▸ Exercise
Output only the lines below that start at the line containing "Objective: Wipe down" and end at the line containing "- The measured", with both ends kept.

━━━ Records for the task ━━━

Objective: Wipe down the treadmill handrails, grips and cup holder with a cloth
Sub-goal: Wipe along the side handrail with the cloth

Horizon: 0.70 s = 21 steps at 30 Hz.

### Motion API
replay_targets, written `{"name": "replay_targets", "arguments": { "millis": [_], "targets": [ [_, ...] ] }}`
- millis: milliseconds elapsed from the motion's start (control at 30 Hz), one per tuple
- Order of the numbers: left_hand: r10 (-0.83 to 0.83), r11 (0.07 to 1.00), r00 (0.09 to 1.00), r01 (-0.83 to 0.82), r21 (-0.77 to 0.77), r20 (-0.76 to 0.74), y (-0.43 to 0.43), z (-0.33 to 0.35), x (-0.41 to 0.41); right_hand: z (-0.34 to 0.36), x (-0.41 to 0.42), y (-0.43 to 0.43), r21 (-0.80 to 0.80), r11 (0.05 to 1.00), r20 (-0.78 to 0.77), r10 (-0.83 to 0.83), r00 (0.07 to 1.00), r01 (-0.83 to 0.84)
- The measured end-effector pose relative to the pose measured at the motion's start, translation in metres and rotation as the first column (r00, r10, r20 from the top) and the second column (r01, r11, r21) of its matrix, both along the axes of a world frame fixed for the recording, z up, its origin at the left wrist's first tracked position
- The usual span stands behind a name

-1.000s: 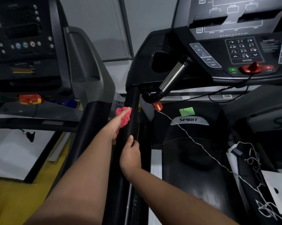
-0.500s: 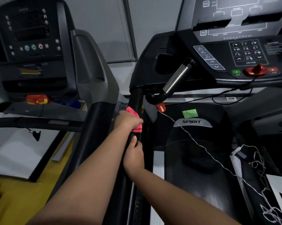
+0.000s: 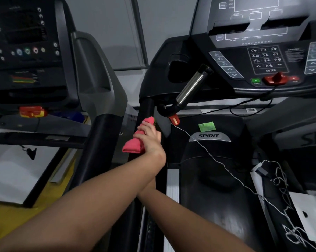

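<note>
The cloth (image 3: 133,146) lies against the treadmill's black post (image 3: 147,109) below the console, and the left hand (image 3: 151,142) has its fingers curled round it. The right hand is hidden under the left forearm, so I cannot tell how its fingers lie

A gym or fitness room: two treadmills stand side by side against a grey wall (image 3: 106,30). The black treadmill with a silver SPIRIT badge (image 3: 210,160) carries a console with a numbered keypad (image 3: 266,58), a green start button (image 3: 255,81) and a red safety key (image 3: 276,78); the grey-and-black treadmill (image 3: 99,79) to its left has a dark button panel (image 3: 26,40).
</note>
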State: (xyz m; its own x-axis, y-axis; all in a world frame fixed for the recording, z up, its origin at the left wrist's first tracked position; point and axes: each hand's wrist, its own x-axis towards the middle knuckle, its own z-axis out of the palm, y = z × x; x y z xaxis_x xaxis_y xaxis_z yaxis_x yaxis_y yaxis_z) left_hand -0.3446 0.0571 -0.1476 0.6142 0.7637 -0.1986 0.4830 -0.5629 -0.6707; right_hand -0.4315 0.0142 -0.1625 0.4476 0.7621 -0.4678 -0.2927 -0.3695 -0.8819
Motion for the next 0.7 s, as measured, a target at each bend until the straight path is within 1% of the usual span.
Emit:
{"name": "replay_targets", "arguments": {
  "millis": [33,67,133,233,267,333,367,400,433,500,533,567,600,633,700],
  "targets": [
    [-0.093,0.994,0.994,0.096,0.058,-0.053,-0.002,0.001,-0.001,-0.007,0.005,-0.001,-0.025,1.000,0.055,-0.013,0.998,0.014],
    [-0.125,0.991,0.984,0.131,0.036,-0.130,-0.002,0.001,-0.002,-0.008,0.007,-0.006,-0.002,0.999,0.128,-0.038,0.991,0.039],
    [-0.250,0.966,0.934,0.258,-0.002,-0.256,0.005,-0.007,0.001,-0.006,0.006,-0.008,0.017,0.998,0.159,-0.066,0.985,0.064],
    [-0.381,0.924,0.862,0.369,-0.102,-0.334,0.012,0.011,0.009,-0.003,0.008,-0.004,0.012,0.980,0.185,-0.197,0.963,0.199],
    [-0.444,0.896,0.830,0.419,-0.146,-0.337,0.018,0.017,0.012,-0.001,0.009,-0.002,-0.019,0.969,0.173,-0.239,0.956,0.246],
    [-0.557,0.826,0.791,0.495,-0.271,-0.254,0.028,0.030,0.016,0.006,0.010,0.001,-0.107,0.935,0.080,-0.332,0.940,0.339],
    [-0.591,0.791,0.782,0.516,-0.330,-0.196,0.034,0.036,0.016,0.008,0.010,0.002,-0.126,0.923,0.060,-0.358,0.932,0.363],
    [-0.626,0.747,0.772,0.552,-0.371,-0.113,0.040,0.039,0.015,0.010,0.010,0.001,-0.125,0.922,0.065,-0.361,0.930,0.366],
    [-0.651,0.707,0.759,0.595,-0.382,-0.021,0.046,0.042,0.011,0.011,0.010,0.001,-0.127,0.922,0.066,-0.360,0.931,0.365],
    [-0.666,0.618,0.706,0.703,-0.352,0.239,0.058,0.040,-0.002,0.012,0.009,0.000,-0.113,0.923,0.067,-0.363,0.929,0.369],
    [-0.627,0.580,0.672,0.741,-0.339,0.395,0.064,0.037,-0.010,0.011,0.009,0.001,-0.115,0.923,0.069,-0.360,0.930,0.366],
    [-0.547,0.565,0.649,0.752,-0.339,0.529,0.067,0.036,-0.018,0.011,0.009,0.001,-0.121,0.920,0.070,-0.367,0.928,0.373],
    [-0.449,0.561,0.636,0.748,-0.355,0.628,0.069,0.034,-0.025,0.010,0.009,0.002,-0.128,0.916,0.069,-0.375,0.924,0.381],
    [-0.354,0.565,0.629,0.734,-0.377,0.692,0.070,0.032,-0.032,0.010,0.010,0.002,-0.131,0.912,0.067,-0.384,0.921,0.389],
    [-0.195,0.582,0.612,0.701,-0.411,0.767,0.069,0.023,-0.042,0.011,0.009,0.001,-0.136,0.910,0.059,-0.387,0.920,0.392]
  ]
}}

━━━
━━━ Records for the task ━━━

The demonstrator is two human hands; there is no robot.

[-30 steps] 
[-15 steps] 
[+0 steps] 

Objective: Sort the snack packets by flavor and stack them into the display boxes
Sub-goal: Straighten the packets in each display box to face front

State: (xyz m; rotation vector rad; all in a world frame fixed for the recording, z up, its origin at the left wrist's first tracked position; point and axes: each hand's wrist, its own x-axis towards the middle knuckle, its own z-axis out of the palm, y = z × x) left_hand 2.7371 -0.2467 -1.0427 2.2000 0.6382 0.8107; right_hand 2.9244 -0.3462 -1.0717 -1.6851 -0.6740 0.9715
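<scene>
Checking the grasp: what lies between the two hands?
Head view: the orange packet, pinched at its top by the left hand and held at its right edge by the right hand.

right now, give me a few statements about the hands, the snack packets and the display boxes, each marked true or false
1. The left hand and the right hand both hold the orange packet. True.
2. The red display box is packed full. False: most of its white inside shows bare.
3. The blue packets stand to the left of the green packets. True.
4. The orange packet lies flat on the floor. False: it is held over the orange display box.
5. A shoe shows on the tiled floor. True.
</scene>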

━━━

▸ Written answer
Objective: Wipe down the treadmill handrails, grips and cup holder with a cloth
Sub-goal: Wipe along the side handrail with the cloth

Horizon: 0.70 s = 21 steps at 30 Hz.

### Motion API
replay_targets, written `{"name": "replay_targets", "arguments": { "millis": [_], "targets": [ [_, ...] ] }}`
- millis: milliseconds elapsed from the motion's start (control at 30 Hz), one per tuple
- Order of the numbers: left_hand: r10 (-0.83 to 0.83), r11 (0.07 to 1.00), r00 (0.09 to 1.00), r01 (-0.83 to 0.82), r21 (-0.77 to 0.77), r20 (-0.76 to 0.74), y (-0.43 to 0.43), z (-0.33 to 0.35), x (-0.41 to 0.41); right_hand: z (-0.34 to 0.36), x (-0.41 to 0.42), y (-0.43 to 0.43), r21 (-0.80 to 0.80), r11 (0.05 to 1.00), r20 (-0.78 to 0.77), r10 (-0.83 to 0.83), r00 (0.07 to 1.00), r01 (-0.83 to 0.84)
- The measured end-effector pose relative to the pose measured at the motion's start, translation in metres and rotation as the first column (r00, r10, r20 from the top) and the second column (r01, r11, r21) of its matrix, both along the axes of a world frame fixed for the recording, z up, its origin at the left wrist's first tracked position

Above is the complete output.